Sala X – Telai, burattini, lumi e lanterne
La sala si snoda tra l’antica arte della tessitura: appena entrati si nota subito un piccolo telaio per la tessitura di fasce per neonato con alcuni arcolai e sulla pedana di centro è esposto un esemplare di telaio antico, completamente manuale, con tutti gli accessori e appesi alla parete una serie di pettini.
Unendo paralleli fili di lana e intrecciando, da destra a sinistra e viceversa, un altro filato, si ottiene un tessuto resistente. Entriamo così nel fantastico mondo della filatura, dove la rocca era la protagonista. Le filatrici tenevano gli astucci sotto l’ascella e, con maestria, torcevano fibre di lana creando il primo filo. Nel XIV secolo, il filatoio o molinello ha rivoluzionato il sistema, semplificando la produzione e permettendo di lavare, sgrassare e tingere i fili. Da qui nascono i matasse, i rocchetti e infine l’ordito.
L’arte tessile coinvolgeva non solo la lana delle pecore, ma anche il lino, coltivato e lavorato dalle famiglie stesse. Immagina il processo, dalla semina alla raccolta, al lavaggio e alla filatura, tutto fatto dalle abili mani delle donne.
I Burattini
E ora scopriamo il mondo dei burattini, o come si chiamano qui, i “gioppini“. Gioppino, con i suoi tre gozzi e il temibile bastone, era la celebre maschera bergamasca. Oltre alle maschere venete (Arlecchino, Brighella) a quelle emiliane (Sandrone), c’erano i personaggi che servivano all’intreccio: re, regine, fanti e soldati, dame e cavalieri, bevitori buffoni, donne innamorate. Questi burattini erano veri e propri spettacoli ambulanti, con drammi e commedie per tutte le età. Le baracche mobili si installavano ovunque, e qui a Zogno, sotto il portico di “la strecia di asegn” (l’andito esiste ancora, ripulito e illuminato, ma senza più la baracca dei gioppini), vivevano le avventure più straordinarie. Le maschere, le storie, le risate facevano parte di questo emozionante divertimento.
I lumi e le lanterne
Nella vetrina possiamo osservare attrezzi e strumenti utilizzati per illuminare: dalla torcia di legno alle candele, dalle lampade ad olio alle moderne lampadine elettriche. Gli artigiani con lamine di rame o ferro, creavano vaschette con stoppino da appendere alle case per illuminare l’oscurità della notte. Questi lumi, vecchi ma affascinanti, sono il collegamento tra il passato e il presente, soprattutto quando un temporale interrompe l’energia elettrica.

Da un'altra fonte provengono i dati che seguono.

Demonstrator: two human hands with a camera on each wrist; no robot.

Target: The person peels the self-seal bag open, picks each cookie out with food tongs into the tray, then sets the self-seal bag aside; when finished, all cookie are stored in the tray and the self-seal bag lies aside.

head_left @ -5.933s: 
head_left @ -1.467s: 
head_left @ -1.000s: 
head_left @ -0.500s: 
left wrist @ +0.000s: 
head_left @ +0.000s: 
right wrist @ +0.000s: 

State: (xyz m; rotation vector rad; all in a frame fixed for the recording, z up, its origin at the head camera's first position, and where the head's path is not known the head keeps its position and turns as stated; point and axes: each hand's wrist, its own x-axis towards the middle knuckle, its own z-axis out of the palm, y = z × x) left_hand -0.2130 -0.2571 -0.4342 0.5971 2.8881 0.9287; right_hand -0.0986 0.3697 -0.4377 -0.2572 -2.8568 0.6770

L’ultima pedana della sala è quella degli orologi, che provengono da una frazione di Zogno, Miragolo, famosa per gli ingranaggi interni. Alla parete c’è un esemplare di orologio di campanile. Gli orologi vennero esportati dalla Valle Brembana fino a Venezia e nacque una vera e propria ditta denominata “Opus Miraguli”, che significa lavoro di Miragolo. Accanto alla porta dell’ascensore si può aprire l’ingranaggio e vedere la firma dell’azienda stessa.
All’ingresso del Museo ci sono due pendoli, uno a muro e uno in cassa di legno, ancora funzionanti che meritano di essere visti.